Action item >>
Using the entries that follow, write out the line containing "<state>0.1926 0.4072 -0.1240", the line containing "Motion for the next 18", and every line between them, exactly and nothing else.

Material for this task >>
==================================================

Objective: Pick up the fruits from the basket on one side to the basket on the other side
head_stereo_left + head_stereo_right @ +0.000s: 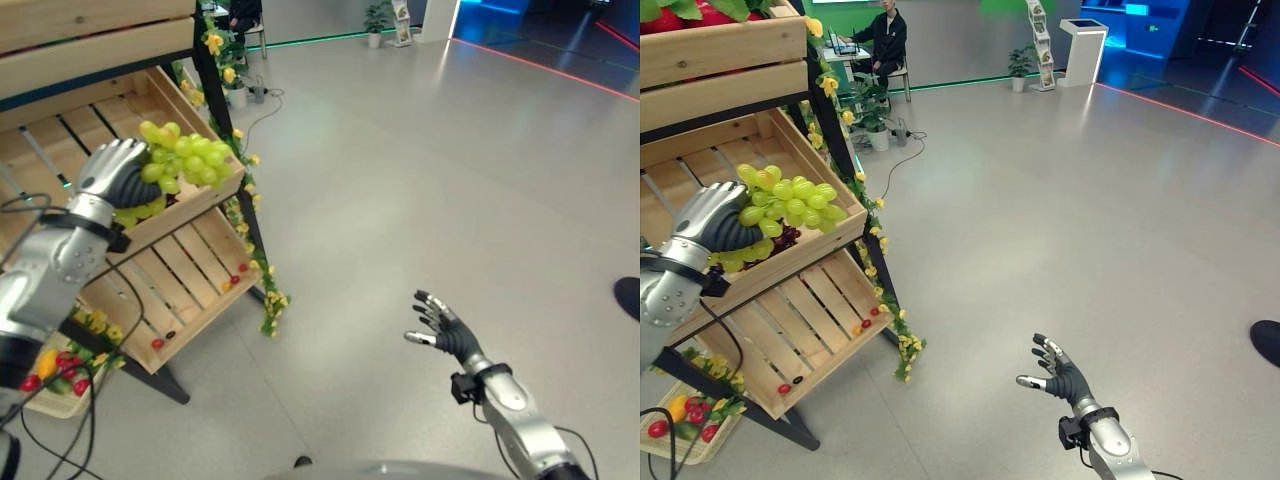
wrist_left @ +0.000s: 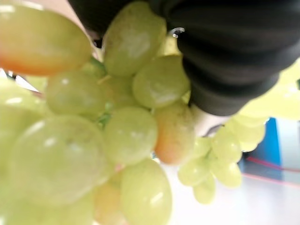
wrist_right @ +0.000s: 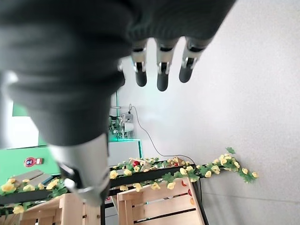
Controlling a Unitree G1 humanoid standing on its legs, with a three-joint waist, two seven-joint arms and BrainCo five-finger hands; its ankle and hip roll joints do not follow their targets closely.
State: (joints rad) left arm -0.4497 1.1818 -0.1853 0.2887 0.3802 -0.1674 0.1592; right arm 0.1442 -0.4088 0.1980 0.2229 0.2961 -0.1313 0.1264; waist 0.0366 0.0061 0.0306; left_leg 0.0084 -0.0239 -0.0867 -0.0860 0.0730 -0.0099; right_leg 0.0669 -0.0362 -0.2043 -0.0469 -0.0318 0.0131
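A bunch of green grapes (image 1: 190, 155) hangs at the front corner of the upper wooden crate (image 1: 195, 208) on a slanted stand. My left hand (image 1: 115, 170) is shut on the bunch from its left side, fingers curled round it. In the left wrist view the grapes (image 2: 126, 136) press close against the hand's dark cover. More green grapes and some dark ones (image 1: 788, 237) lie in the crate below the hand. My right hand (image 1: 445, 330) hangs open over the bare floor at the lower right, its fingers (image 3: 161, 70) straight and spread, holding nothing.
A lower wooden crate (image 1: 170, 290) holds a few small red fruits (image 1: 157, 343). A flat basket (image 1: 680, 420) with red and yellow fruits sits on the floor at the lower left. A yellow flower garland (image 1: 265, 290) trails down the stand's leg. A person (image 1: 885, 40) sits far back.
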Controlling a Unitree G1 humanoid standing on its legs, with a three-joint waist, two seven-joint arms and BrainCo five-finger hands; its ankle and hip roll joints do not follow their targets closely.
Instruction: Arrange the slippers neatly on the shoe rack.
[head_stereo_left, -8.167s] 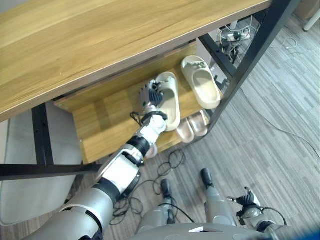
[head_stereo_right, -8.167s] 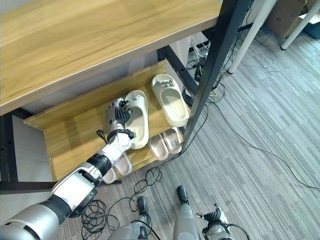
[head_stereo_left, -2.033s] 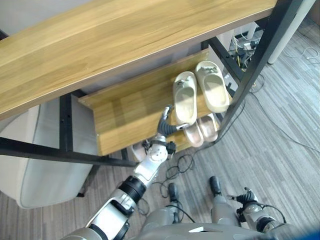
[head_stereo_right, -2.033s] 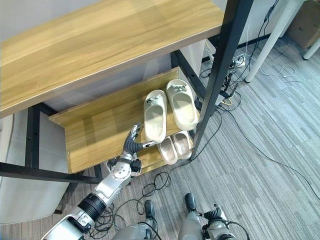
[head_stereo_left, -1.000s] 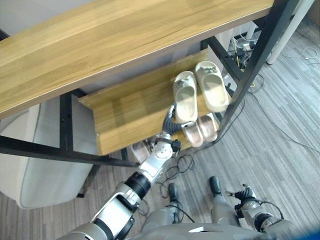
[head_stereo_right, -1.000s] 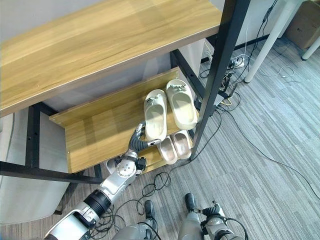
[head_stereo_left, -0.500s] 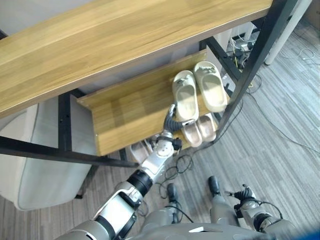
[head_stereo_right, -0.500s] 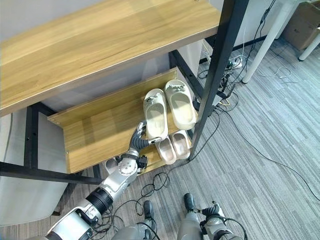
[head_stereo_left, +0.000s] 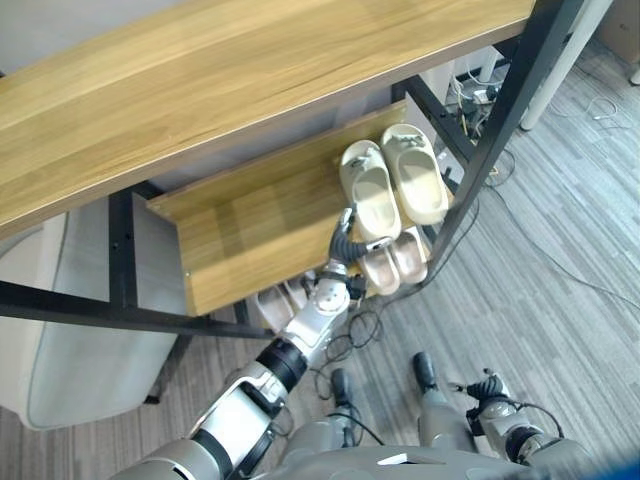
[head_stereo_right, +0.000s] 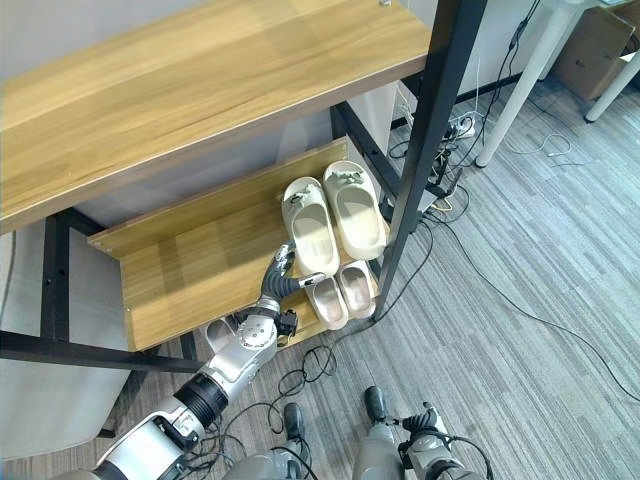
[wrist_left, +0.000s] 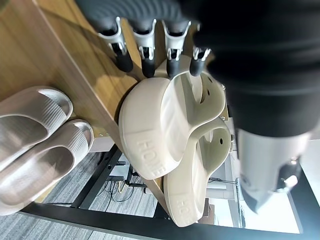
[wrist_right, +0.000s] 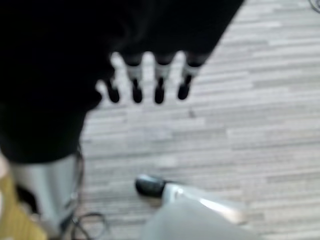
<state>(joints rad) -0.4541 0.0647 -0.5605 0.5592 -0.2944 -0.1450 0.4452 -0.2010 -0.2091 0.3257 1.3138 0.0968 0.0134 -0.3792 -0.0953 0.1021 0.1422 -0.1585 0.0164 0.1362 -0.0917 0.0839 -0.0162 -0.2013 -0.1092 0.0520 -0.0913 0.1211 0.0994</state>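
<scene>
L hand (head_stereo_left: 345, 232), fingers straight, nudges the cream slipper (head_stereo_left: 369, 197) beside its twin (head_stereo_left: 412, 182). Next: prob. tiny push to line up heels.

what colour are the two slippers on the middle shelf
Cream slippers, an off-white beige; clearest in the left wrist view.

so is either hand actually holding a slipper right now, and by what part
No. The left hand has straight fingers at the heel of the cream slipper; the right hand hangs open.
</scene>
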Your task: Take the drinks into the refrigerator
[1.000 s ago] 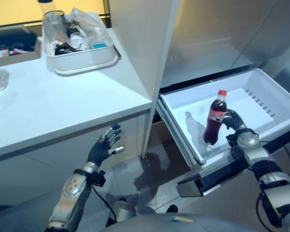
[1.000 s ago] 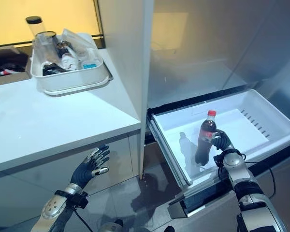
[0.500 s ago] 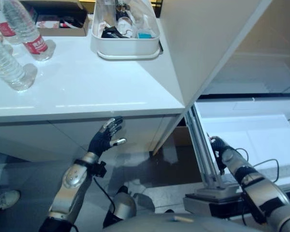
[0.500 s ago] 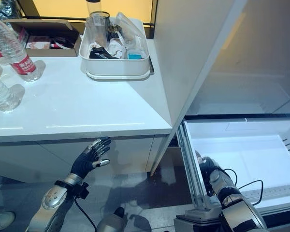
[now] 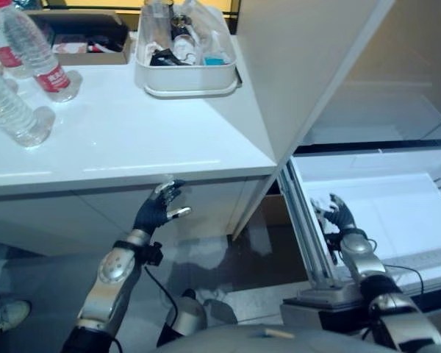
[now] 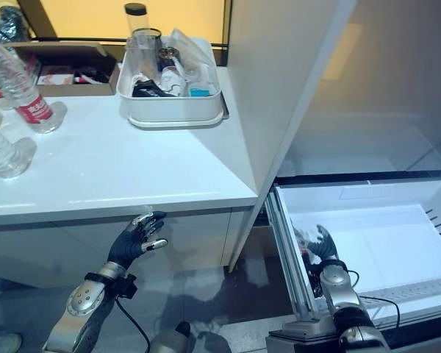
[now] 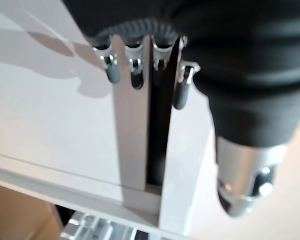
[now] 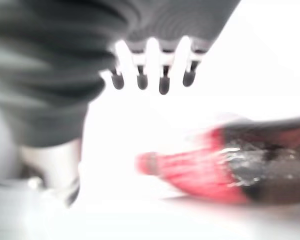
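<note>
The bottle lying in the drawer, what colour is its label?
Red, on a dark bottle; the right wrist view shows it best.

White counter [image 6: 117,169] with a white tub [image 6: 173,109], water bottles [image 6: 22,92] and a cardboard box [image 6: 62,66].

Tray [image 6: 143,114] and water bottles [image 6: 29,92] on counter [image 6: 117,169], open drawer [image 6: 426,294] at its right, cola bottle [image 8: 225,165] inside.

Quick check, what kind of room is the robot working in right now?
Most likely a kitchen or pantry corner. A white counter carries water bottles and a white tub of odds and ends, and beside it a refrigerator stands with its white drawer pulled out low.
</note>
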`<state>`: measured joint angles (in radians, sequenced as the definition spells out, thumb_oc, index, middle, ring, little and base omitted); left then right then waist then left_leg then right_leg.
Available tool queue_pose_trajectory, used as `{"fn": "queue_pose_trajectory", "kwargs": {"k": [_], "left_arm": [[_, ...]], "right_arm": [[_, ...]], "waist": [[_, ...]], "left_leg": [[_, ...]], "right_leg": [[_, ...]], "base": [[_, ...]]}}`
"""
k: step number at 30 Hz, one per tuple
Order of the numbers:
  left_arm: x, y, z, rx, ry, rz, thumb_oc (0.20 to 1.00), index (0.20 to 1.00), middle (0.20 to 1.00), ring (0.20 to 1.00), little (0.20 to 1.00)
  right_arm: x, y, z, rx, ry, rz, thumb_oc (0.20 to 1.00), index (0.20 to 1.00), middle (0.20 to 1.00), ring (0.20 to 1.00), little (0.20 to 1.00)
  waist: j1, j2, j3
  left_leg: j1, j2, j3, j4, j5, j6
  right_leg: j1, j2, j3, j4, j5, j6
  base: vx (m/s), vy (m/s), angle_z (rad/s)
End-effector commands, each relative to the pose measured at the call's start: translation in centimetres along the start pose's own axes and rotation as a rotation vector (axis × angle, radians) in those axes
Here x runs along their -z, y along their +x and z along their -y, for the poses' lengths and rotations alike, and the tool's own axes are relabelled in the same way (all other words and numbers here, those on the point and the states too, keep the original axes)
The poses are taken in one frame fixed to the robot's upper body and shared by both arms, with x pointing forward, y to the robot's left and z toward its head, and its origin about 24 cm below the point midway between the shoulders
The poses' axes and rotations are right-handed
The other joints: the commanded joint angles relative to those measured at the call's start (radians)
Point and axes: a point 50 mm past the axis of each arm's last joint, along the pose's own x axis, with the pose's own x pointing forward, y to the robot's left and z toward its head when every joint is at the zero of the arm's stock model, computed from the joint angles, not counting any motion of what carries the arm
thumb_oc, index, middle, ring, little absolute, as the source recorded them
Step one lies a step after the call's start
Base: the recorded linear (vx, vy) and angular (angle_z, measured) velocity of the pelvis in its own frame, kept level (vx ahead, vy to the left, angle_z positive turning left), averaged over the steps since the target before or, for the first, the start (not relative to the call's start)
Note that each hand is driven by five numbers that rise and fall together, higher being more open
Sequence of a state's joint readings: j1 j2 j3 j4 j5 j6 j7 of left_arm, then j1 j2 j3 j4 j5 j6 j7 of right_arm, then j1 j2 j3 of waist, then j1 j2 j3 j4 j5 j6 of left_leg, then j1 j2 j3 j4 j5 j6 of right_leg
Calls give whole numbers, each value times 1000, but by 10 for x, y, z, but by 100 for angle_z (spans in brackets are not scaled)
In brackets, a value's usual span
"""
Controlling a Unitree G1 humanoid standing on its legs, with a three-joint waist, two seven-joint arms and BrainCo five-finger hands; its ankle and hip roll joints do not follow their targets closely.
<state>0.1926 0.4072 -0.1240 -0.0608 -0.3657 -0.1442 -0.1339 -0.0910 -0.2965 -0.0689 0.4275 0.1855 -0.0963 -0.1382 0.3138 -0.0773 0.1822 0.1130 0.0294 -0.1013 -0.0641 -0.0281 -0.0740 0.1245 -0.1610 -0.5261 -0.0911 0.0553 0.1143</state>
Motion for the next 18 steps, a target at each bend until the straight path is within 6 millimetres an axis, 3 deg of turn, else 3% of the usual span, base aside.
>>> {"fn": "queue_pose_trajectory", "kwargs": {"k": [1, 7, 14, 15, 16, 18], "left_arm": [[-12, 3, -7, -67, 2, 85, 1000, 1000, 1000, 1000, 1000], [-4, 4, -3, -67, -37, 56, 1000, 1000, 1000, 1000, 1000], [-12, 18, 3, -8, -19, 84, 1000, 1000, 1000, 1000, 1000], [-12, 18, 3, -8, -19, 84, 1000, 1000, 1000, 1000, 1000], [-13, 21, 5, 7, -18, 88, 1000, 1000, 1000, 1000, 1000], [-12, 23, 9, 21, -28, 87, 1000, 1000, 1000, 1000, 1000]], "right_arm": [[5, -32, 16, 64, 161, 82, 1000, 1000, 1000, 1000, 1000], [-6, -46, 52, 227, 267, 168, 1000, 1000, 1000, 1000, 1000], [-33, -43, 104, 483, 239, 294, 1000, 1000, 1000, 1000, 1000], [-33, -43, 104, 483, 239, 295, 1000, 1000, 1000, 1000, 1000], [-32, -45, 122, 574, 214, 288, 1000, 1000, 1000, 1000, 1000], [-22, -48, 137, 657, 231, 247, 1000, 1000, 1000, 1000, 1000]], "waist": [[-64, -15, -8], [-118, -3, -12], [-174, 20, -15], [-173, 21, -15], [-188, 22, -17], [-197, 28, -18]], "left_leg": [[-27, -73, 41, -23, -9, 72], [-25, -62, 72, -23, -13, 69], [-26, -47, 115, -23, -21, 62], [-26, -47, 115, -23, -21, 62], [-25, -45, 121, -23, -24, 61], [-24, -43, 128, -23, -27, 59]], "right_leg": [[37, -24, 51, 100, -79, 3], [25, -11, 87, 87, -68, 1], [0, 12, 150, 73, -55, 6], [-1, 12, 151, 73, -55, 6], [-5, 16, 160, 73, -53, 8], [-7, 19, 167, 73, -51, 9]], "base": [[2, -35, -14], [-6, -28, -18], [3, -24, -25], [14, -9, -10], [8, -6, -16], [13, -11, -18]]}}
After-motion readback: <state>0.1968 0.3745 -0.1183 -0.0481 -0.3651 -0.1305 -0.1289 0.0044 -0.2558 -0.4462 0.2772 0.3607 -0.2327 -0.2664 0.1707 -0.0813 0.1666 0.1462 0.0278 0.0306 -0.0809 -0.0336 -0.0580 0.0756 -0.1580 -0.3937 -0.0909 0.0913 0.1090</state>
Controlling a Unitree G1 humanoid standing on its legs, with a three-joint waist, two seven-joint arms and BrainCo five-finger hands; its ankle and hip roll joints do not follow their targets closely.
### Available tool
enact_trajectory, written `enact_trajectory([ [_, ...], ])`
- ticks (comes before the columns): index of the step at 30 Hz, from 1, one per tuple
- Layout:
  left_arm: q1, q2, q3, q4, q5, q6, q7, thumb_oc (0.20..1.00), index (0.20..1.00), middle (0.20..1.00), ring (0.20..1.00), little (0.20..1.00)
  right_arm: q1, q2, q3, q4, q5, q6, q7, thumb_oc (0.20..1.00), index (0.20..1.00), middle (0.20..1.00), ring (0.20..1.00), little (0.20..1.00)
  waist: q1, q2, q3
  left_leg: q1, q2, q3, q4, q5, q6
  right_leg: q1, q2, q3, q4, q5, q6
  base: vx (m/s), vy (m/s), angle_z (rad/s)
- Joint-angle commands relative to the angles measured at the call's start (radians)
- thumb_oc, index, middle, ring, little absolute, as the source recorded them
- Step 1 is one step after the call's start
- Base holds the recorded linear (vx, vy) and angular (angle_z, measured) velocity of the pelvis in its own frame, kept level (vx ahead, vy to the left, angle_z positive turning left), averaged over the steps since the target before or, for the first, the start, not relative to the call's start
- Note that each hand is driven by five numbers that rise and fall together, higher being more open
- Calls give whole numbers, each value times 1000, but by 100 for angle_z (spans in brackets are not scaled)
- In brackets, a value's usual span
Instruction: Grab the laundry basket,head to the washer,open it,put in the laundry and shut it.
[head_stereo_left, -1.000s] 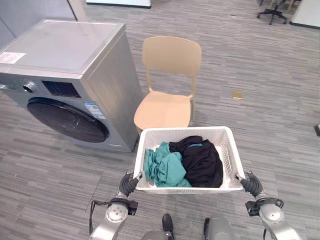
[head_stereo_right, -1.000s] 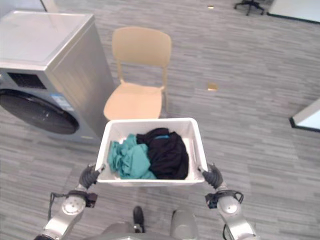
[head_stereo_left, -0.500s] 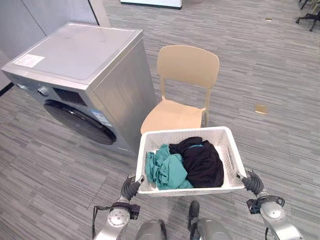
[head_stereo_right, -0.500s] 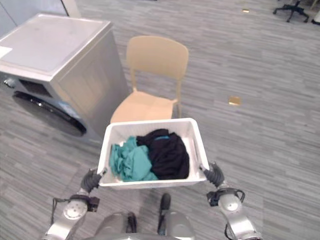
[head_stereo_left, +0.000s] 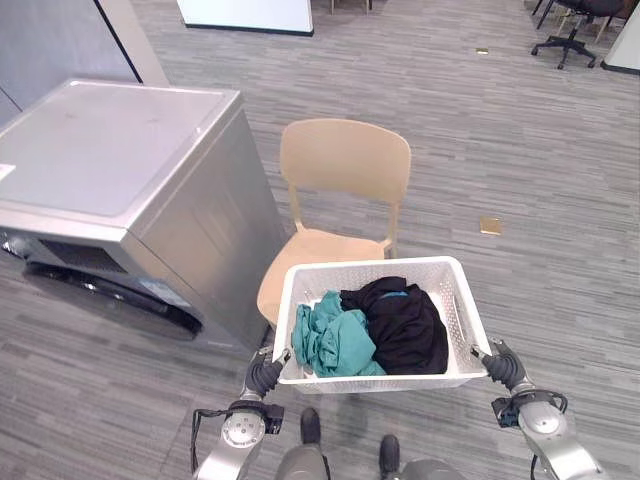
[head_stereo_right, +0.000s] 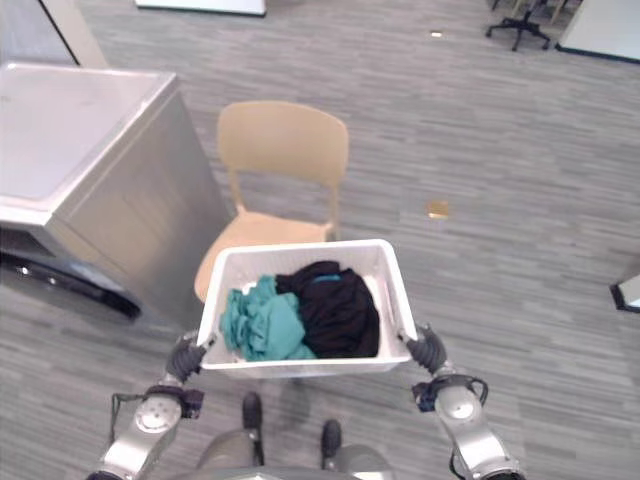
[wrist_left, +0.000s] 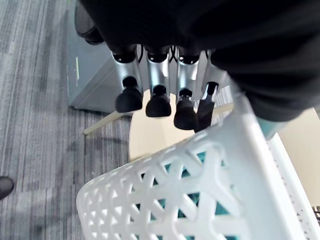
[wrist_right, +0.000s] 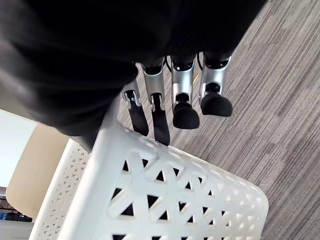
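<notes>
**Ana:** Where is the white plastic laundry basket with little holes (head_stereo_left: 452, 313) now?

**Ben:** In the lower middle of the head picture, up off the grey floor (head_stereo_left: 560, 200). The left hand (head_stereo_left: 263, 375) holds its left rim, and the right hand (head_stereo_left: 503, 367) holds its right rim. In the wrist pictures the fingers (wrist_left: 159, 97) of each hand curl around the rim.

**Ana:** What is in it?

**Ben:** A crumpled teal cloth (head_stereo_left: 327, 337) on the left, and a black cloth (head_stereo_left: 402, 325) touching it on the right.

**Ana:** How should it carry the basket?

**Ben:** I think it should keep the basket level and go around the tan plastic chair (head_stereo_left: 340, 205) just behind it. The silver washing machine (head_stereo_left: 120, 200) stands at the left, with its door (head_stereo_left: 110, 295) closed.
</notes>
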Motion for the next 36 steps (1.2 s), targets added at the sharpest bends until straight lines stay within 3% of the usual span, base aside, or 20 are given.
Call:
enact_trajectory([
  [1, -29, 30, 66, -100, -72, -95, 21, 200, 200, 200, 200, 200, -64, 33, 8, -95, 41, -104, 25, 200, 200, 200, 200, 200, 35, -59, -67, -48, -37, 24, 125, -131, 4, 4, -161, -7, 131, -113, 137, 69, 137, -15],
  [7, -46, 47, 79, -92, -69, -97, 34, 200, 200, 200, 200, 200, -108, 55, 35, -75, 27, -108, 18, 200, 200, 200, 200, 200, 37, -47, -51, -24, -58, 64, 130, -172, 47, -127, -175, 42, 284, -60, 156, 76, 177, -35],
  [8, -54, 47, 78, -78, -59, -98, 32, 200, 200, 200, 200, 200, -122, 61, 49, -58, 22, -109, 18, 200, 200, 200, 200, 200, 31, -42, -49, -7, -69, 62, 120, -179, 53, -162, -151, 43, 270, -62, 149, 54, 59, -29],
  [15, -94, 30, 54, -6, -25, -105, 60, 200, 200, 200, 200, 200, -167, 88, 99, 14, 17, -111, -7, 200, 200, 200, 200, 200, 24, -42, -54, 9, -93, 53, 89, -179, 53, -137, -112, 43, 151, -68, 135, 65, 8, -6],
  [22, -225, -13, -6, 151, -24, -104, 127, 200, 200, 200, 200, 200, -272, 124, 201, 121, 19, -98, -36, 200, 200, 200, 200, 200, 33, -38, -44, -43, -86, 37, 15, -127, 39, -167, -100, 1, 52, -33, 126, -77, -20, 1],
  [32, -619, -22, -115, 450, -21, -122, 260, 200, 200, 200, 200, 200, -600, 192, 343, 318, 122, -120, -89, 200, 200, 200, 200, 200, 35, -46, 62, -261, -83, 18, 17, -61, 21, -381, -96, 4, 79, 2, 117, -130, 33, 2],
  [33, -619, -22, -115, 450, -21, -122, 260, 235, 235, 235, 235, 235, -600, 192, 343, 318, 122, -120, -89, 200, 200, 200, 200, 200, 35, -46, 62, -261, -83, 18, 17, -61, 21, -381, -96, 4, 79, 2, 117, -35, 35, -3],
  [34, -666, -22, -126, 501, -27, -121, 274, 470, 470, 470, 470, 470, -649, 204, 362, 354, 132, -121, -100, 200, 200, 200, 200, 200, 38, -51, 75, -285, -83, 18, 29, -59, 20, -402, -103, 4, 84, 8, 116, -9, 33, 1],
  [35, -697, -18, -133, 521, -30, -121, 284, 511, 511, 511, 511, 511, -671, 211, 372, 369, 139, -121, -105, 200, 200, 200, 200, 200, 38, -53, 82, -293, -85, 17, 35, -58, 19, -409, -104, 7, 86, 10, 117, -5, 54, 1],
  [36, -723, -16, -134, 542, -35, -122, 289, 1000, 1000, 1000, 1000, 1000, -694, 219, 381, 385, 147, -122, -110, 200, 200, 200, 200, 200, 39, -54, 89, -299, -84, 18, 39, -57, 18, -413, -106, 8, 86, 12, 116, 6, 32, 1],
])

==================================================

Answer for the task >>
<state>0.1926 0.4072 -0.1240 -0.0608 -0.3657 -0.1442 -0.1339 -0.0910 -0.2965 -0.0689 0.4275 0.1855 -0.0963 -0.1382 0.3138 -0.0773 0.1822 0.1130 0.0294 -0.1013 -0.0641 -0.0281 -0.0740 0.1245 -0.1610 -0.5261 -0.0911 0.0553 0.1143</state>
Motion for the next 18 steps, a target at each bend until the straight path is within 6 millimetres an axis, 3 deg of turn, else 3% of the usual span, base aside.

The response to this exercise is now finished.